[[ Input for this task, beginning ]]

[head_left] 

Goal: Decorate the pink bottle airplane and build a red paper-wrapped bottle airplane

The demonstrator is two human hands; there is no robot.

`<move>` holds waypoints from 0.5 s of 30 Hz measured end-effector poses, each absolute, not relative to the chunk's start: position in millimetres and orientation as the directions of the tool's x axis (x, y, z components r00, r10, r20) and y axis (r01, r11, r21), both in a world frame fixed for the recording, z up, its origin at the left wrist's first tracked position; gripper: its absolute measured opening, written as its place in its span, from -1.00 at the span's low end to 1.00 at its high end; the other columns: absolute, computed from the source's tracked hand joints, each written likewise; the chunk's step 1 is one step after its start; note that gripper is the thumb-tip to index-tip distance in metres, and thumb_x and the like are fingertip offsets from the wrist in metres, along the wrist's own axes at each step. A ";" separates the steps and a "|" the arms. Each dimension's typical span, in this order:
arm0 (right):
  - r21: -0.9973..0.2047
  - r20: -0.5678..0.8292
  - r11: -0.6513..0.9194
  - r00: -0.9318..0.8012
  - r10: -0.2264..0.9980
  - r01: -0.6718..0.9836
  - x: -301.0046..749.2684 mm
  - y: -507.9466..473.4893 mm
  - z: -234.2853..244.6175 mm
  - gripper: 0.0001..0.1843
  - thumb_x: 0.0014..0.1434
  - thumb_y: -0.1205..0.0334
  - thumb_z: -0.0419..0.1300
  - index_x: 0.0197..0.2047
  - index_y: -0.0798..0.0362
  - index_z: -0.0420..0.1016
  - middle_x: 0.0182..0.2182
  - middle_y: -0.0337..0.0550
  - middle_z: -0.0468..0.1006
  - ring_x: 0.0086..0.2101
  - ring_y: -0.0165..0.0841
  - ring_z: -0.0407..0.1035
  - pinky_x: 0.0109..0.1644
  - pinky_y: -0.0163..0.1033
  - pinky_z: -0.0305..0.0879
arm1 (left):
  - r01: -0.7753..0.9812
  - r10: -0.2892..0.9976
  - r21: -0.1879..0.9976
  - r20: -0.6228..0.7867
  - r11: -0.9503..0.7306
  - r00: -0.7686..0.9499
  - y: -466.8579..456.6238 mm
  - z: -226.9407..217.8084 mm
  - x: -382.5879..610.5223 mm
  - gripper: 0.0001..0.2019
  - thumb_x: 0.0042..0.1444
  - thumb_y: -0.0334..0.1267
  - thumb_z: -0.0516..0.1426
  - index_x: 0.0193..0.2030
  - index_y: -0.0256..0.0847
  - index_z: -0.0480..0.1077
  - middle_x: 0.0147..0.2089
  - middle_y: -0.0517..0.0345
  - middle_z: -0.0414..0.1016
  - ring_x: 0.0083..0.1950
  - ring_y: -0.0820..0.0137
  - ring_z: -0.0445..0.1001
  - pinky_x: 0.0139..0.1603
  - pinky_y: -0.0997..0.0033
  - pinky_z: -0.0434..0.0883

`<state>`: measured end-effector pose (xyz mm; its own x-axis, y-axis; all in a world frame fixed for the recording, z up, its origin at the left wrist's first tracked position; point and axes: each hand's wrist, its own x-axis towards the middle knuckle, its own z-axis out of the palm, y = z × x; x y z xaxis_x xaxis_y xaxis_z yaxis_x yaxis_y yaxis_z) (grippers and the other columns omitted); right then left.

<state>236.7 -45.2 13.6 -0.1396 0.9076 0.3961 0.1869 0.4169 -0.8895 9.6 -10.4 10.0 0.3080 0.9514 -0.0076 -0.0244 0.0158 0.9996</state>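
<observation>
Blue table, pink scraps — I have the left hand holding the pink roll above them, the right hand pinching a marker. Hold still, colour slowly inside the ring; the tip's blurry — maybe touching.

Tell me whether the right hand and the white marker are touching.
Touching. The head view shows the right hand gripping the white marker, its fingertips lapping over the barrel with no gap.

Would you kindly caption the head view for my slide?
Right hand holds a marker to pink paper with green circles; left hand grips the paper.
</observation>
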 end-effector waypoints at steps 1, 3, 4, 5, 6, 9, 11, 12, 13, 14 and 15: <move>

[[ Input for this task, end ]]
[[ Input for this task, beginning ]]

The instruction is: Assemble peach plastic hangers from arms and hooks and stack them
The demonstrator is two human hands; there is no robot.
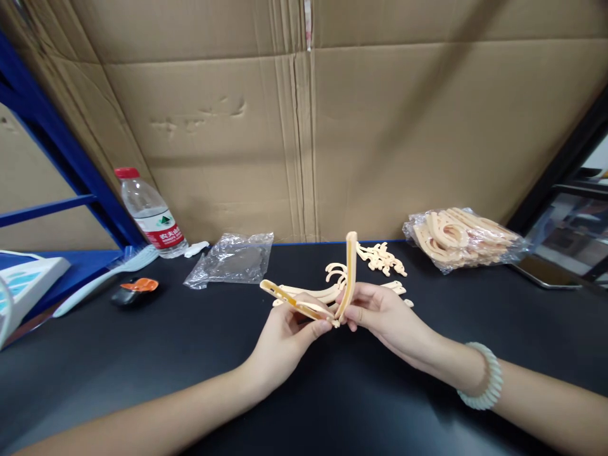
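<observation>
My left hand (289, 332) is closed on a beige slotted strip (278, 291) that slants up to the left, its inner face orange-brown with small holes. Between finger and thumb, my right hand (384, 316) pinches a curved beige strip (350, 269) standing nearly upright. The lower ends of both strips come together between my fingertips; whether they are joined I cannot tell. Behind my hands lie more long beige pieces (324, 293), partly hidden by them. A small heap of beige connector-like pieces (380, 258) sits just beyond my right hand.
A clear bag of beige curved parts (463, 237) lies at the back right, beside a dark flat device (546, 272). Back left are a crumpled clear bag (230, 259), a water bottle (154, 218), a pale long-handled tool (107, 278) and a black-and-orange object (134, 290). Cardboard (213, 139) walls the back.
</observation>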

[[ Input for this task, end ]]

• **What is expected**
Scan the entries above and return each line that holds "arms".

• **Reply**
`<move>` holds waypoints from 0.5 s of 30 Hz measured end-effector poses, each absolute, not relative to the chunk's start: position in millimetres and orientation as the directions of the tool's x axis (x, y, z components r00, r10, r20) and y axis (r01, r11, r21), both in a world frame fixed for the recording, z up, its origin at the left wrist's first tracked position; gripper: its absolute measured opening, written as its place in its span, from -1.00 at the span's low end to 1.00 at its high end; the other columns: absolute, computed from the source's tracked hand joints, each written likewise; the chunk's step 1 is one step after its start; note that gripper is the thumb-tip to index-tip distance in metres, and thumb_x and the like are fingertip offsets from the wrist in metres, along the wrist's own axes at each step. A ";" separates the steps and a "|" the arms. Each dimension's typical span, in this order:
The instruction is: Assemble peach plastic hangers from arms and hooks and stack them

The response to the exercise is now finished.